Гулкое эхо подхватило, понесло слова в неимоверную высь. Солнце стекало по огромному нефу прямиком с неба, блаженно и по-доброму глядели четыре пары мраморных ангельских глаз из темной апсиды вдали, и бело-золотое марево алтаря слепило, выявляя сквозь тени и свет распятие – черное и огромное. Нас встретило милосердной улыбкой блестящее серебром лицо женщины, смотрящее из-под нимба всепрощающим каменным взглядом. За рядом скамей у стены по правую руку возвышалось массивное тело электрооргана.
Николас ван Люст, рослый кареглазый светло-русый блондин с узким ртом и высокими скулами, усмехнулся.
– Die duivel die in ieder van ons verborgen zit.
Я скривился:
– Господи… Что?
– Ce diable qui est cache en chacun de nous.
– Да скажи ты по-человечески…
Николас усмехнулся повторно.
– Я говорю: мы ждем того черта, что спрятан в каждом из нас. Здесь спасут наши души, ведь клин выбивается клином.
– И ради этого бреда я прошел полгорода? Ты поэтому разбудил меня посреди ночи? По телефону ты говорил о работе, а не о спасении души, кажется.

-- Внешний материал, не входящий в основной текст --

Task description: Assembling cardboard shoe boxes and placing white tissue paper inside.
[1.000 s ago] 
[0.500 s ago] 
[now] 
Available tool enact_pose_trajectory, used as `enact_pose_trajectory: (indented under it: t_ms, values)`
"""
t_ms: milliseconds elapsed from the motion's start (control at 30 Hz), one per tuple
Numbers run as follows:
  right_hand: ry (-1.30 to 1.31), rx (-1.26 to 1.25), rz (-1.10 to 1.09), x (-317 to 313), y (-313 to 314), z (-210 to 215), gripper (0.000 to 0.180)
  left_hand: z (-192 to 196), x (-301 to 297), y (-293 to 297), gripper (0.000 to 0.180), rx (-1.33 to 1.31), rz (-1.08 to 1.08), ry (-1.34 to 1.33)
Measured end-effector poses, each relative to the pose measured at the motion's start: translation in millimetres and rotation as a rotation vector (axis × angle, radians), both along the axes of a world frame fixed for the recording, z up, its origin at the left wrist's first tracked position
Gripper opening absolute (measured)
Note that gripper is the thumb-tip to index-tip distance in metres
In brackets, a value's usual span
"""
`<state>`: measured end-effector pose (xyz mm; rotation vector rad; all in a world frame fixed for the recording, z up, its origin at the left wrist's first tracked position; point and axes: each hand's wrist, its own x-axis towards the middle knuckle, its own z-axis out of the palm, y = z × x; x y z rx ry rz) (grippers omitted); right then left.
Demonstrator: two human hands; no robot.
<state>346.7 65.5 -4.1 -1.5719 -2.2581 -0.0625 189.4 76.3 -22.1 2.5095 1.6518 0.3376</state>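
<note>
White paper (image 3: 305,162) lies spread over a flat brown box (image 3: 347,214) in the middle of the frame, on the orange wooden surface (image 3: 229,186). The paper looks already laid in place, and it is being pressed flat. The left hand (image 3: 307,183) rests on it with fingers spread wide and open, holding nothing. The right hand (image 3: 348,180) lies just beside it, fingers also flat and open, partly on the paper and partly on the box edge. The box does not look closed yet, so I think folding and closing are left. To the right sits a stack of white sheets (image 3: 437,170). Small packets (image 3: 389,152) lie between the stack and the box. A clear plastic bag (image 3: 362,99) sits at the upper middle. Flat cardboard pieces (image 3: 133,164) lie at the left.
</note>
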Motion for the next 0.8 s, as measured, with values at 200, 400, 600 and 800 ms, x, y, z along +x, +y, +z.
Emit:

– Спасение души есть самая великая работа в нашей жизни, – Николас деланно воздел глаза к потолку, изукрашенному сценами из Евангелия. Он был такой же истый христианин, как я солидный и уважаемый житель Нового Петербурга.
– Аминь, – кивнул я. – А теперь давай-ка серьезно. И прошу: разговаривай со мной на третьем своем родном языке – в память о
Нико подошел к ближайшей скамье, сел и поманил меня пальцем. Я с большой неохотой занял место рядом.
– Софи умудрилась вызвать в моем старике интерес, – сказал он, пропуская колкость о матери мимо ушей. – И почему я раньше не додумался познакомить ее с отцом? Такой талантливый оратор нашел, наконец, достойного слушателя. Вчера она была великолепна – впрочем, как и всегда. Признаюсь, не ожидал от нее такого напора. Старик Тибо был впечатлен. Слушай, Сегежа, это от тебя она узнала столько бранных слов?
– Столько – это сколько?
Николас подмигнул мне.
– О, действительно много – élégance de jurons5. Остроумных и дерзких; не буду цитировать их, мы все-таки находимся в церкви. Но знаешь что? – эффект потрясающий! И вот теперь мы здесь, в базилике Святой Екатерины Александрийской, и ждем нужного нам человека. Ты столько раз просил замолвить за тебя словечко, и ты знаешь, что я так и делал, а нужно было всего-то одной молодой и красивой девушке смешать с дерьмом моего старика. Шикарно!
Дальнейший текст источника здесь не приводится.